Martin’s driving fast and reckless. A bottle in his hand. His teeth clenched in an angry snarl. It started this morning. Late for work at the telemarketing company where his sales are down. His boss came in and fired him. He’d been coming in drunk, making customers angry and losing business. Martin stormed out shouting he didn’t need this job or the pig-headed boss. He went to a bar, didn’t get home until after midnight. His wife was waiting for him. This was not the first time he’d come home late and drunk. She’d had enough. She was leaving with their daughter. He began yelling and throwing things. His wife started to call the police. He knocked the phone from her hand and left the house. He didn’t need her or the kid.
He’s been driving all night on a deserted stretch of highway. He rolls into a neighborhood around dawn. A paper boy on his bicycle, with his dog beside him, appears from a driveway. Martin doesn’t see him. He’s going too fast when he notices the boy. Fear flashes on the boy’s face. A horrible thud. Martin stands on the brakes, heart racing. The boy is laying motionless on the pavement, the dog licking his face. Martin hears the slamming of cell doors in his mind and knows he has to get out of here. Fast. Speeding off, he takes one last look in the rear-view mirror. The dog still stands by the boy, staring solemnly after Martin.

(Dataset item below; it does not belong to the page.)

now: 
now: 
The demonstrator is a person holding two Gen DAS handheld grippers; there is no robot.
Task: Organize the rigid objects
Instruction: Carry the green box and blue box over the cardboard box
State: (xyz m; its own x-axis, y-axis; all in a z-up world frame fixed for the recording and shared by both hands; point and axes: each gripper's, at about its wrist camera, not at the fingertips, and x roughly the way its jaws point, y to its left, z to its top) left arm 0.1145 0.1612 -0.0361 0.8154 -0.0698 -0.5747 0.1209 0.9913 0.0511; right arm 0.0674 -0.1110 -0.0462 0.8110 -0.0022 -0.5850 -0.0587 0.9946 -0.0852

He drives another hour before checking into a motel to get some sleep. He dreams dogs are attacking him. He awakes to find his leg bleeding from what looks like a bite. He leaves the motel and walks across the street. He sees the boy’s dog. It’s staring past him. Martin, following the dog’s gaze, sees his car with he himself behind the wheel coming straight at him. He leaps out of the way of the imagined car into the path of a real automobile. Laying crushed on the pavement, he sees the dog approaching. It lunges at him, and everything goes black.
He awakens in a hospital, arm and leg in casts. An officer comes in to take a statement. Instead of describing his own accident, Martin finds himself telling him about the boy. As though someone else is speaking, he’s helpless to stop. After admitting to the hit and run, Martin learns that the boy was injured severely but not dead. Nor did he have a dog. No one at the scene of Martin’s accident had seen a dog. He pulls the sheet back from his unbroken leg to show the bites, but they’re gone. He’s read his rights. When he’s released from the hospital he’ll spend a long time in jail. Unable to bear that thought, he tries to get up. He almost makes it to the door when he hears growling behind him. The dog leaps on him. In the instant before death, he sees his own eyes in the face of the dog.
Hearing noises, the two guards stationed by his door rush in to find Martin on the floor. The doctor says he died of a heart attack.